Recent deep learning approaches for network intrusion detection increasingly incorporate temporal architectures such as recurrent networks and Transformers, often reporting near-perfect performance on CIC-IDS2017. However, many existing studies neither supply their temporal modules with genuine sequence inputs nor evaluate under realistic, leakage-free conditions, making it unclear whether reported gains arise from true sequence-modeling capability. In this work, we reformulate CIC-IDS2017 as a temporal intrusion-detection task by constructing ordered flow sequences from network conversations and benchmarking nine classical and deep learning architectures under a random split, two leakage-free splits, and a padding-scheme ablation. The central finding is that padding convention, not architecture, determines the Transformer's performance: on genuinely sequential (non-padded) windows the Transformer achieves the highest macro-F1 of any model in the experiment (0.89); under zero-pad+mask evaluation it drops markedly (-0.24 macro-F1), while LSTM, GRU, and 1D-CNN remain stable. Under leakage-free group evaluation the Random Forest is the most robust model (+0.009), while the Transformer's false-alarm rate grows from 0.04% to 2.7%, a 67-fold increase invisible under conventional protocols. These findings demonstrate that evaluation methodology -- specifically padding convention and split protocol -- has a larger effect on reported performance than architectural choice, and that widely used random splits with repeat-last padding can overestimate model robustness by up to 0.24 macro-F1. We advocate leakage-free splits, explicit padding disclosure, and sequence-aware benchmarking as standard practice in future IDS research. Code and implementation details are available at https://github.com/zachmocz/temporal-ids-bench.

Editorial analysis

A structured set of objections, weighed in public.

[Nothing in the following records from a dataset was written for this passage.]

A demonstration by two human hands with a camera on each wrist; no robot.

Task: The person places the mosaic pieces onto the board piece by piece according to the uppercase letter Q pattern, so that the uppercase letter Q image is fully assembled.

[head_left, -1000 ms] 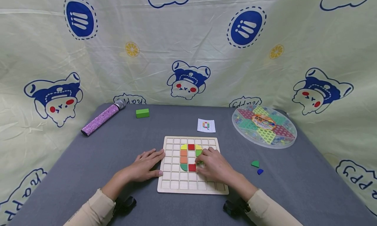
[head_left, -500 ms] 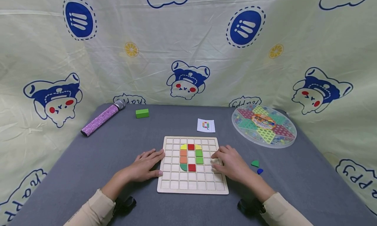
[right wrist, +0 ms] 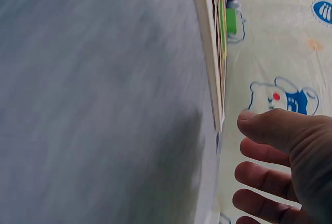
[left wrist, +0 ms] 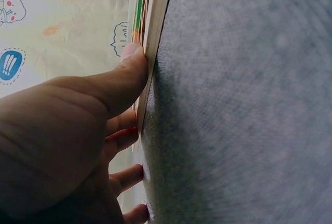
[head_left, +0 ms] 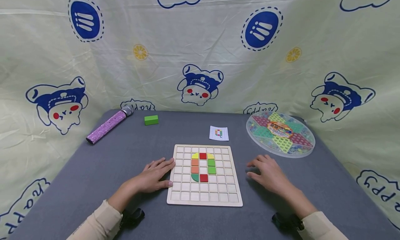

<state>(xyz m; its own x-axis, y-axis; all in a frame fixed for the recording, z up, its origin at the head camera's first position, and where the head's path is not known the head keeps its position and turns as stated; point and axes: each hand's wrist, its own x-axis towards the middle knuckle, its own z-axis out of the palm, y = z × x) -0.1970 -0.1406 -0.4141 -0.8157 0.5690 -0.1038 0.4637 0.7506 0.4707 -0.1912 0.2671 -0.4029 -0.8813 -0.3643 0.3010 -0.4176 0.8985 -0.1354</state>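
Note:
A wooden grid board (head_left: 184, 196) lies in the middle of the table in the head view. Set in its cells are red tiles (head_left: 203, 178), orange tiles (head_left: 195, 169), green square tiles (head_left: 211, 170), yellow tiles (head_left: 195, 156) and a dark green rounded tile (head_left: 195, 178). My left hand (head_left: 156, 175) rests at the board's left edge, with thumb and fingertips touching it and fingers fairly straight. Right of the board, my right hand (head_left: 270, 174) hovers above the cloth, fingers loosely bent and holding nothing. It covers the spot where two small loose tiles lay.
Behind the board lies a small pattern card (head_left: 218, 133). A round clear box (head_left: 281, 134) with a patterned lid stands at the back right. At the back left are a green block (head_left: 151, 120) and a glittery purple microphone (head_left: 109, 127).
My right hand has let go of the green square tile in the board and moved right, off the board and over the loose tiles. My left hand has stayed still.

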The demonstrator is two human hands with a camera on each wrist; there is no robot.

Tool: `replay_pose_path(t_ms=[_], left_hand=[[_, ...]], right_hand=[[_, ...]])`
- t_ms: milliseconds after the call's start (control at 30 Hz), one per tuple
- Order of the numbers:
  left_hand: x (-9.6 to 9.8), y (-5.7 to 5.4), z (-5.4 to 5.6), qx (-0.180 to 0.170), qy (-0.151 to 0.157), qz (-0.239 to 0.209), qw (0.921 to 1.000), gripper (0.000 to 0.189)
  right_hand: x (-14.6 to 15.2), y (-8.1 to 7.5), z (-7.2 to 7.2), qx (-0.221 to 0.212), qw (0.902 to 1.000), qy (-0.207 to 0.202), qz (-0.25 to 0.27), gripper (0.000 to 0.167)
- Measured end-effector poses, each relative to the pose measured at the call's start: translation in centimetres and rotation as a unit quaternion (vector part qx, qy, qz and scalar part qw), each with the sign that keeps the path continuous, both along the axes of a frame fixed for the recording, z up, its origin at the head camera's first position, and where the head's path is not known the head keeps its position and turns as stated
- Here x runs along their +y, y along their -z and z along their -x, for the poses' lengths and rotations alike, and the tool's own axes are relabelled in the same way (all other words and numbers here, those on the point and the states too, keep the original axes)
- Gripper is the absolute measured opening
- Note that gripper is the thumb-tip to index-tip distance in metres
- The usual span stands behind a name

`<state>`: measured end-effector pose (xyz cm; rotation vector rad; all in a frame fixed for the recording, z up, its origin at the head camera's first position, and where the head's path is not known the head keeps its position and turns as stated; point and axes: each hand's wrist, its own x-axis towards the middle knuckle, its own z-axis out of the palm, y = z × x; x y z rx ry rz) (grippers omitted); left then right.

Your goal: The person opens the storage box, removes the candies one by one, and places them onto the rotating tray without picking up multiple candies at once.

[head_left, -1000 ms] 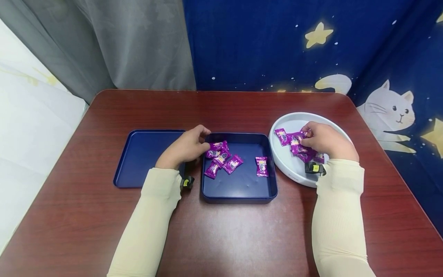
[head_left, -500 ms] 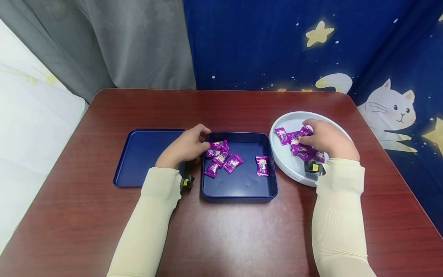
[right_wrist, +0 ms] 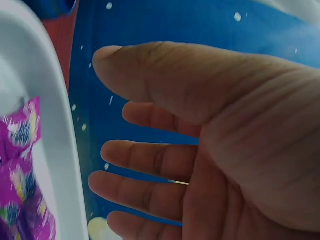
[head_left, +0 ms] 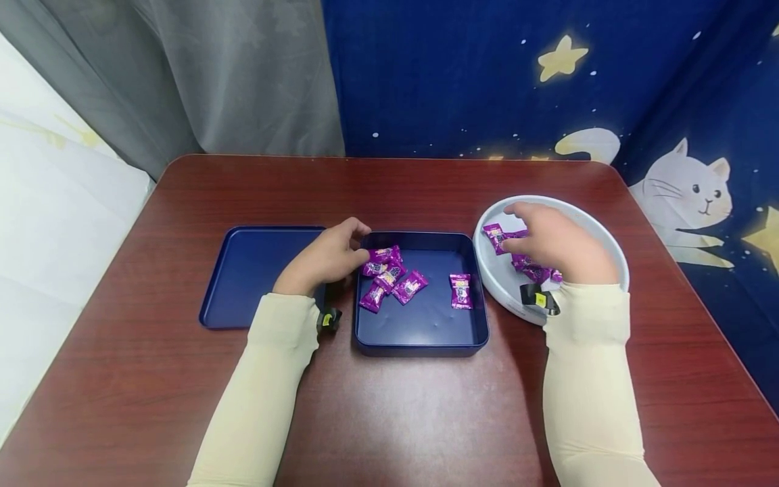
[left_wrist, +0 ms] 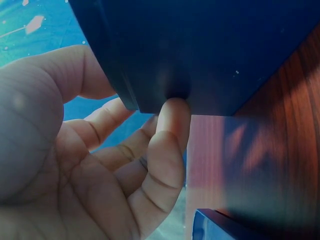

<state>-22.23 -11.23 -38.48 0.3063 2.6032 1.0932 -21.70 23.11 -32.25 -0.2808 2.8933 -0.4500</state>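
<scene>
Beyond the grip of the left hand [head_left: 322, 260] hangs a grey curtain [head_left: 255, 74]; rightward of it, a navy curtain [head_left: 426, 74] (a white cat [head_left: 684, 193] printed on it). Beneath spreads a reddish-brown table [head_left: 420, 419].

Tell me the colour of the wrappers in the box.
The wrappers in the box are mostly purple, shown best in the head view.

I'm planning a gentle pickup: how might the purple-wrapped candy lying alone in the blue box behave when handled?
The candy is probably light, being small beside the left hand. Its shiny wrapping may feel a little slippery, and the flat ends could bend. Lying flat in the blue box, it would likely slide rather than roll if pushed.
</scene>
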Motion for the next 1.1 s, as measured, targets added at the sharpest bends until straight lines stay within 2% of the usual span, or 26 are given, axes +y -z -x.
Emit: replay_pose_path(t_ms=[300,467,600,800,933,1100], left_hand=[[0.0,-0.1,0.0,-0.003,0.000,-0.003,1.0000,0.041],[0.1,-0.1,0.0,-0.004,-0.001,-0.003,1.0000,0.041],[0.0,-0.1,0.0,-0.005,-0.003,-0.004,1.0000,0.041],[-0.1,-0.1,0.0,-0.008,-0.005,-0.006,0.9999,0.042],[-0.1,-0.1,0.0,-0.007,-0.003,-0.007,0.9999,0.042],[-0.1,-0.3,0.0,-0.007,0.000,-0.008,0.9999,0.043]], right_hand=[[-2.7,-0.8,-1.2,0.019,0.9991,-0.036,0.007,0.063],[-4.2,-1.3,-1.9,0.018,0.9989,-0.044,-0.003,0.064],[-5.7,-1.4,-2.3,0.024,0.9971,-0.069,-0.019,0.064],[-7.9,-0.7,-2.5,0.048,0.9915,-0.119,-0.021,0.060],[-9.1,0.1,-2.1,0.067,0.9842,-0.164,-0.009,0.052],[-10.2,1.0,-1.7,0.068,0.9792,-0.190,-0.017,0.047]])
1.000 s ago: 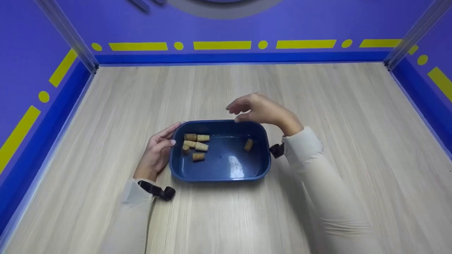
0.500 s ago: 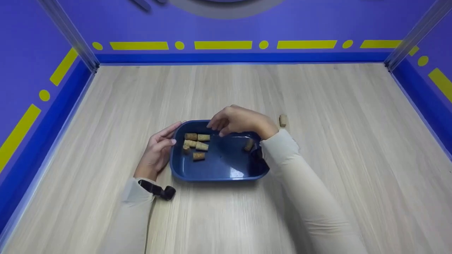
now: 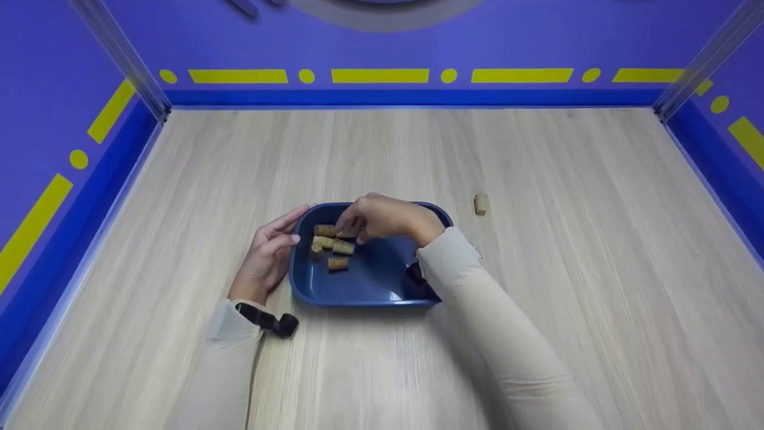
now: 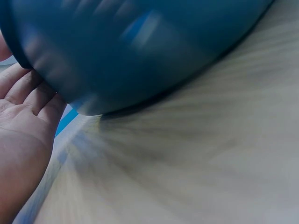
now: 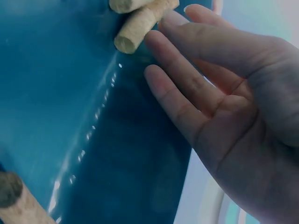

Desk editor's note, referee report, simulated authors' rebuttal, and a circularity audit. Tearing a paper down is the easy half of reading it; the pith above is the substance, this is the friction.

Desk Editor's Note private letter to a colleague

Padding scheme and leakage-free splits swing Transformer scores far more than architecture does on this IDS task.

read the letter

The main point is that padding convention alone can drop a Transformer's macro-F1 by 0.24 on CIC-IDS2017 while LSTM, GRU, and CNN stay flat, and leakage-free group splits push its false-alarm rate up 67 times. Random splits with repeat-last padding hide both effects.

The paper builds ordered flow sequences from the dataset, runs nine models across random, group, and time-based splits, and adds an explicit padding ablation. That controlled comparison is new; earlier work rarely isolates padding this cleanly or reports the false-alarm jump under realistic splits. Releasing the code is useful and lets others check the windowing and labeling steps.

The central claim holds up on the numbers given. The weakest part is that sequence construction details are only sketched in the abstract, though the repo should resolve that. No circularity or invented metrics appear.

This is for anyone running temporal models on network data who wants to avoid over-optimistic numbers. It deserves referee time because the empirical gaps are large, the ablations are direct, and the takeaway challenges a common practice with reproducible evidence.

Referee Report

0 major / 2 minor

Summary. The paper reformulates CIC-IDS2017 as a temporal task by constructing ordered flow sequences from network conversations and benchmarks nine models (including Transformer, LSTM, GRU, 1D-CNN, and Random Forest) under random splits, two leakage-free group splits, and a padding-scheme ablation. The central claim is that padding convention—not architecture—drives Transformer performance: non-padded sequential windows yield the highest macro-F1 (0.89) for the Transformer, while zero-pad+mask evaluation causes a -0.24 macro-F1 drop (with LSTM/GRU/1D-CNN remaining stable); under leakage-free splits the Random Forest is most robust (+0.009) while the Transformer’s false-alarm rate rises from 0.04% to 2.7%. The work concludes that evaluation methodology has a larger effect on reported performance than architectural choice and advocates leakage-free splits plus explicit padding disclosure.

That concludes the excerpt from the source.